Mon père détacha la lettre: elle était dans une enveloppe fermée par un cachet de cire rouge, avec une empreinte d'armoiries sous une couronne de comte, et adressée à «monsieur Théophile Gautier».
—Comment! c'est pour moi la déclaration?... Ce fol sait mon nom et m'a reconnu!...
Mon père lut la lettre, qui parut l'étonner. Celui qui l'écrivait se disait le fils du général Bertrand, compagnon de Napoléon Ier à Sainte-Hélène. Comme tous les fous, il prétendait être l'homme le plus sage du monde et victime d'ennemis ténébreux. Il suppliait mon père de lui venir en aide, pour le tirer de captivité.
Mon père s'informa, fit des démarches.
C'était bien le fils du général Bertrand. Mais l'intercession de mon père n'eut d'autre effet que de faire se resserrer la surveillance autour du captif: on empêcha désormais le malheureux fou de se promener de notre côté.

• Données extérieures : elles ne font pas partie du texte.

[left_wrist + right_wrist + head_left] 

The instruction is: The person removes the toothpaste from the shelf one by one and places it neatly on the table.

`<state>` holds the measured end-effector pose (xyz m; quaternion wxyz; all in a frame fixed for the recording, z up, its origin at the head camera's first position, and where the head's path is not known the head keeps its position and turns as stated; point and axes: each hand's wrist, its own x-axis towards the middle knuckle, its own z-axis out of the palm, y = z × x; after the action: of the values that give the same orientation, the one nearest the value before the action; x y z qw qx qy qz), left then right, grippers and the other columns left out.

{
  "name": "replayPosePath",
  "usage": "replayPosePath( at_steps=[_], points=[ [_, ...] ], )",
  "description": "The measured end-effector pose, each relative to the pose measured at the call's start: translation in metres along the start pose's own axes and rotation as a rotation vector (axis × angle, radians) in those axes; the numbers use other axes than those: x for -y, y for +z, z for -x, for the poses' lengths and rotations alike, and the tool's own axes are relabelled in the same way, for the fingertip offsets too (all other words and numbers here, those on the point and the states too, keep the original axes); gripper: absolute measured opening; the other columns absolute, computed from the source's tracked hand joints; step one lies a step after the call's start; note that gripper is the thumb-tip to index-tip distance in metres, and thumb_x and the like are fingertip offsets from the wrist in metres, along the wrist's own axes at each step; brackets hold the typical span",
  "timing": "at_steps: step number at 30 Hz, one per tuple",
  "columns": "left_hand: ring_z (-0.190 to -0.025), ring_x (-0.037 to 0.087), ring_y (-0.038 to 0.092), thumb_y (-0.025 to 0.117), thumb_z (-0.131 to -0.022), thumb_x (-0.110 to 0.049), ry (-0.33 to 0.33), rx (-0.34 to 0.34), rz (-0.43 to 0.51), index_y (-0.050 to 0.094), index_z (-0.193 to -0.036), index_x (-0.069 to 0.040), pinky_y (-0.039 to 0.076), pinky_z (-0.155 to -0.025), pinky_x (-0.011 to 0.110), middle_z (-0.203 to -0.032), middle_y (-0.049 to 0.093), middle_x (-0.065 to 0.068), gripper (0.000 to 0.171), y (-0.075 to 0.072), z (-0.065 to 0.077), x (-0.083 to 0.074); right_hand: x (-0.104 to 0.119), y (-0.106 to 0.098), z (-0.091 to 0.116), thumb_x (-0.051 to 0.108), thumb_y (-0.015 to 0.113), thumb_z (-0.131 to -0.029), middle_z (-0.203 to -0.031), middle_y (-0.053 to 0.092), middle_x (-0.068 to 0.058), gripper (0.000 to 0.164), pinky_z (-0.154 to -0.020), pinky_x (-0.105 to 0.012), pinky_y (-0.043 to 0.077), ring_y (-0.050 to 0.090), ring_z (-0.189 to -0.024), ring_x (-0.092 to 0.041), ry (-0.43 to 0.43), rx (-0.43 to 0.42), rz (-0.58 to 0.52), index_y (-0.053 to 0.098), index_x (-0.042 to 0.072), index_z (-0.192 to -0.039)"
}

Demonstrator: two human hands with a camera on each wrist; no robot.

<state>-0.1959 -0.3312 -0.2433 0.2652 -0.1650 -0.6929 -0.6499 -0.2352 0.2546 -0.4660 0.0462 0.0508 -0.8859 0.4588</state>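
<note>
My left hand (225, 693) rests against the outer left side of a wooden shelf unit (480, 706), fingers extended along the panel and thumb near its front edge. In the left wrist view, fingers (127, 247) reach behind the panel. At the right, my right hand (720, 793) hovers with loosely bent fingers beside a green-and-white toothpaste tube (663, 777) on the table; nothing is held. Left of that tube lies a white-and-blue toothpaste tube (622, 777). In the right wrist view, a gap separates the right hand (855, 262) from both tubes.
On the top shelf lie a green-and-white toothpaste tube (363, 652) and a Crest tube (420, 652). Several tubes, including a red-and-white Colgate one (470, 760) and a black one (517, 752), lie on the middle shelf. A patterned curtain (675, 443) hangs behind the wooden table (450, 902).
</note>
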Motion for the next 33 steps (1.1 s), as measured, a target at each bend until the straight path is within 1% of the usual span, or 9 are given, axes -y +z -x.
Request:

J'avais promis à mon père de chercher à imaginer un sujet de nouvelle, et de le lui raconter, avant d'essayer d'écrire. Il me demandait souvent si j'avais enfin trouvé quelque thème original, ou qui me parût tel. Je croyais en tenir un, et je le développais longuement dans ma tête; mais je n'en voulais pas parler avant d'être parvenue à conclure, ce qui ne fut pas facile. Quand je crus mon scénario bien d'aplomb, j'allai trouver mon père, et d'un air assez solennel, je lui demandai s'il avait le temps de m'écouter.
—J'ai le temps et je suis tout oreilles! me répondit-il avec empressement, en s'agenouillant dans un grand fauteuil, ce qui était sa façon favorite de s'asseoir.